The obstetric dilemma: as humans evolved bipedalism, the pelvic canal narrowed, limiting how large a baby’s head can be at birth.
Evolutionary compromise: birth occurs earlier, with a smaller brain, so mothers can give birth safely while still allowing the species to evolve larger overall brains through rapid postnatal growth.
What physical characteristics of Australopithecus might have made babies more costly
Compared to earlier hominins, Australopithecus had traits that increased the cost of raising infants:
● Bipedal pelvis: a narrower birth canal made childbirth more difficult and risky.
● Larger body size than earlier apes → required more energetic investment in pregnancy and lactation.
● Relatively larger brains (though smaller than modern humans) → infants needed proportionally more energy.
● Reduced climbing adaptations (shorter arms) → mothers likely had to carry infants more often, increasing physical cost. All of these made infants more energy-demanding and more dependent on caregivers.
Why are human babies so helpless
Human infants are altricial—born early and dependent—because:
● They are born before their brains fully develop to fit through the birth canal (obstetric dilemma).
● Human brains consume huge amounts of energy (25%+ of resting metabolism).
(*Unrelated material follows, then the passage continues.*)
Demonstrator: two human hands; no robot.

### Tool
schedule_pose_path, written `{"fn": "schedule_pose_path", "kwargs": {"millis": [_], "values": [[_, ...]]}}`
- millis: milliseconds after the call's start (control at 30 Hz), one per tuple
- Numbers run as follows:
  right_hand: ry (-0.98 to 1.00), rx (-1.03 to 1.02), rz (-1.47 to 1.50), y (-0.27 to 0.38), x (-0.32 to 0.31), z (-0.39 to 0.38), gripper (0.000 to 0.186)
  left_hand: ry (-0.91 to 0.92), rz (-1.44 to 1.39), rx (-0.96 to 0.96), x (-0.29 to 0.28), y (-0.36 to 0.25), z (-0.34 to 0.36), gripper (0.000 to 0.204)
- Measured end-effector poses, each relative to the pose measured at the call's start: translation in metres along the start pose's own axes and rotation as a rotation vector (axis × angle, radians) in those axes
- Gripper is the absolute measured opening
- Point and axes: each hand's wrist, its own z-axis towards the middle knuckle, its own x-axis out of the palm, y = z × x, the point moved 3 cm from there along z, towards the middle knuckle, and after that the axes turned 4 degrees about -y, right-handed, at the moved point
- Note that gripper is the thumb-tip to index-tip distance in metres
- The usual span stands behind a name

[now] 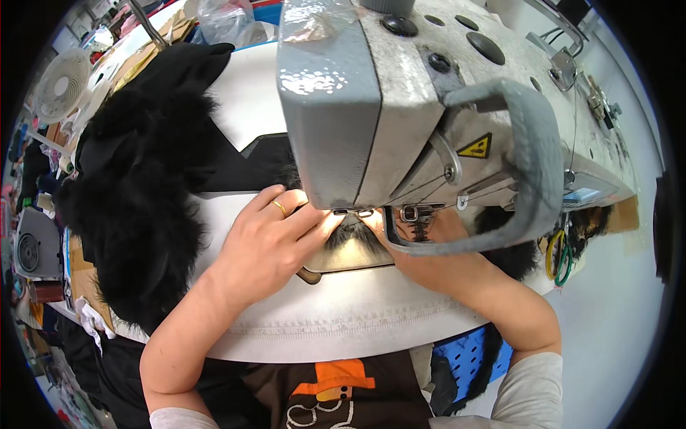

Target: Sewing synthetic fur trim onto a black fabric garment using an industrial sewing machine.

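Observation:
A grey industrial sewing machine (329,121) stands over the table. Its head and wire-like grey guard hide much of the stitching area. Beneath it, black furry fabric (351,234) lies on a lit metal plate (354,259). My left hand (268,239), a gold ring on one finger, has its fingers bent and pressed together on the fabric, left of the presser foot. From the other side my right hand (414,247) holds the fabric, its thumb tip close to the foot; the guard covers most of its fingers.
A bulky black furry garment (139,186) spreads across the left of the white table (336,330), joined by a flat black fabric strip. Scissors with yellow and green handles (559,257) hang at the right. A fan (63,86) stands far left. Printed ruler marks run along the front edge.

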Motion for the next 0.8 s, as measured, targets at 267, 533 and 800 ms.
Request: {"fn": "schedule_pose_path", "kwargs": {"millis": [267,533,800], "values": [[-0.260,-0.007,0.094,0.003,-0.014,0.008,0.010,-0.047,0.009,0.005,0.003,-0.001,-0.004,0.031],[-0.160,-0.157,-0.140,-0.006,0.002,-0.013,0.009,-0.023,-0.006,-0.033,0.003,-0.001,-0.002,0.031],[-0.181,-0.204,-0.190,-0.003,0.001,-0.008,0.006,-0.046,-0.020,-0.053,0.004,-0.001,-0.001,0.031]]}}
Mothers can only support so much fetal brain growth before birth.
● Postnatal brain plasticity enhances learning: being born helpless allows the brain to grow in response to the social and cultural environment.
● Helplessness is an evolutionary trade-off that supports both safe childbirth and extreme brain growth
How could costly babies drive evolution of brain size
● Parents with larger brains may have been better at planning, cooperating, and protecting their infants → infants more likely to survive.
● Kin and group members helping (alloparenting) favored individuals with social intelligence, empathy, and communication skills.
● Babies themselves with slightly larger brains may have survived better, learned more, or adapted faster → passing on those genes. ● Raising “expensive” babies selected for smarter caregivers, which in turn selected for smarter offspring → a feedback loop called the cognitive coevolution hypothesis.
How might needy babies have affected human social organization/social intelligence
● Alloparenting evolved — mothers relied on fathers, older siblings, grandparents, and community members to help care for infants.
● This required cooperation, communication, trust, and empathy → pressures for advanced social cognition.
● Long childhoods created space for social learning, teaching, and cultural transmission.
● Groups became more interdependent, encouraging stable bonds, pair-bonding, shared food, and division of labor.
● Over time, this helped drive the evolution of theory of mind, emotional intelligence, and complex social networks.